* **Instructions to follow**
Please copy out every line of the data word for word.

* **Dataset content**
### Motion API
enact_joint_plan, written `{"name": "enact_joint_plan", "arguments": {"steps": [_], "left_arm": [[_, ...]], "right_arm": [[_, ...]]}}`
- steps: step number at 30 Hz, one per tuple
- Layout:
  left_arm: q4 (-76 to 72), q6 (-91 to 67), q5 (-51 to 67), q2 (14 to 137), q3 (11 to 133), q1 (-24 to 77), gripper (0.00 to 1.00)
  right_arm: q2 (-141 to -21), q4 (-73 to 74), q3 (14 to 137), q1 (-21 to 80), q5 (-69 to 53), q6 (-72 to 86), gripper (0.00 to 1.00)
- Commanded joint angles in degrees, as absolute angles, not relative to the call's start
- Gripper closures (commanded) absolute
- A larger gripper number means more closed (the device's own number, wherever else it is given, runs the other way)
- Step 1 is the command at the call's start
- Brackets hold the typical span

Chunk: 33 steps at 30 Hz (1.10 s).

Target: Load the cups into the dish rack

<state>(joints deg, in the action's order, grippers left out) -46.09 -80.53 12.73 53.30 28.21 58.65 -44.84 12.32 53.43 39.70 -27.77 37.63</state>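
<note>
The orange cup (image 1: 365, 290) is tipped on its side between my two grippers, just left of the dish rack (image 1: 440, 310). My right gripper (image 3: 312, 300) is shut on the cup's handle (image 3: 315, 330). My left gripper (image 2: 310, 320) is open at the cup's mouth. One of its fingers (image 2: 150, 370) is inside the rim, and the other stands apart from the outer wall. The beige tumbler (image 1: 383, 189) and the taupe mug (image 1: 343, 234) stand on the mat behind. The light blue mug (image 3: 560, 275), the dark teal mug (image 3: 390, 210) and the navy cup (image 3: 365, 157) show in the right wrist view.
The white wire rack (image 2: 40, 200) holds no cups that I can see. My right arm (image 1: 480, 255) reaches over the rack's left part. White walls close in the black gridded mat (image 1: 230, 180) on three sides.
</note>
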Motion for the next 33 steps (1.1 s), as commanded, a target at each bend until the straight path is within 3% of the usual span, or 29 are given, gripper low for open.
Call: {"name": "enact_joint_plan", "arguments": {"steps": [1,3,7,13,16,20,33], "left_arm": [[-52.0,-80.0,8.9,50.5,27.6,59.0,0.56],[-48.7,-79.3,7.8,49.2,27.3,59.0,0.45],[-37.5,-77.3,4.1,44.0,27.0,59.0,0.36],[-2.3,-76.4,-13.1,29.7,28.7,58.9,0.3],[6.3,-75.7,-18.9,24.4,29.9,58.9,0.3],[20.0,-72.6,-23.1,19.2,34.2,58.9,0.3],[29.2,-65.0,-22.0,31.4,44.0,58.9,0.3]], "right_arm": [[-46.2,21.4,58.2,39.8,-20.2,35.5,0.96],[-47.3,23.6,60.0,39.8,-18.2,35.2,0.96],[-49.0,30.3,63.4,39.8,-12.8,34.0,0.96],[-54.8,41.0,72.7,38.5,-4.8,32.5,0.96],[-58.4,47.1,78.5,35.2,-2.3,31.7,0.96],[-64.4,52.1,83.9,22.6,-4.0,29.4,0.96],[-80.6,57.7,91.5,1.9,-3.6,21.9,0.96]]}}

* **Exercise answer**
### Motion API
enact_joint_plan, written `{"name": "enact_joint_plan", "arguments": {"steps": [_], "left_arm": [[_, ...]], "right_arm": [[_, ...]]}}`
- steps: step number at 30 Hz, one per tuple
- Layout:
  left_arm: q4 (-76 to 72), q6 (-91 to 67), q5 (-51 to 67), q2 (14 to 137), q3 (11 to 133), q1 (-24 to 77), gripper (0.00 to 1.00)
  right_arm: q2 (-141 to -21), q4 (-73 to 74), q3 (14 to 137), q1 (-21 to 80), q5 (-69 to 53), q6 (-72 to 86), gripper (0.00 to 1.00)
- Commanded joint angles in degrees, as absolute angles, not relative to the call's start
- Gripper closures (commanded) absolute
- A larger gripper number means more closed (the device's own number, wherever else it is given, runs the other way)
- Step 1 is the command at the call's start
- Brackets hold the typical span

Chunk: 33 steps at 30 Hz (1.10 s).

Target: Load the cups into the dish rack

<state>(joints deg, in the action's order, grippers left out) -46.09 -80.53 12.73 53.30 28.21 58.65 -44.84 12.32 53.43 39.70 -27.77 37.63</state>
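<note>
The orange cup (image 1: 365, 290) is tipped on its side between my two grippers, just left of the dish rack (image 1: 440, 310). My right gripper (image 3: 312, 300) is shut on the cup's handle (image 3: 315, 330). My left gripper (image 2: 310, 320) is open at the cup's mouth. One of its fingers (image 2: 150, 370) is inside the rim, and the other stands apart from the outer wall. The beige tumbler (image 1: 383, 189) and the taupe mug (image 1: 343, 234) stand on the mat behind. The light blue mug (image 3: 560, 275), the dark teal mug (image 3: 390, 210) and the navy cup (image 3: 365, 157) show in the right wrist view.
The white wire rack (image 2: 40, 200) holds no cups that I can see. My right arm (image 1: 480, 255) reaches over the rack's left part. White walls close in the black gridded mat (image 1: 230, 180) on three sides.
</note>
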Motion for the next 33 steps (1.1 s), as commanded, a target at each bend until the straight path is within 3% of the usual span, or 29 are given, gripper low for open.
Call: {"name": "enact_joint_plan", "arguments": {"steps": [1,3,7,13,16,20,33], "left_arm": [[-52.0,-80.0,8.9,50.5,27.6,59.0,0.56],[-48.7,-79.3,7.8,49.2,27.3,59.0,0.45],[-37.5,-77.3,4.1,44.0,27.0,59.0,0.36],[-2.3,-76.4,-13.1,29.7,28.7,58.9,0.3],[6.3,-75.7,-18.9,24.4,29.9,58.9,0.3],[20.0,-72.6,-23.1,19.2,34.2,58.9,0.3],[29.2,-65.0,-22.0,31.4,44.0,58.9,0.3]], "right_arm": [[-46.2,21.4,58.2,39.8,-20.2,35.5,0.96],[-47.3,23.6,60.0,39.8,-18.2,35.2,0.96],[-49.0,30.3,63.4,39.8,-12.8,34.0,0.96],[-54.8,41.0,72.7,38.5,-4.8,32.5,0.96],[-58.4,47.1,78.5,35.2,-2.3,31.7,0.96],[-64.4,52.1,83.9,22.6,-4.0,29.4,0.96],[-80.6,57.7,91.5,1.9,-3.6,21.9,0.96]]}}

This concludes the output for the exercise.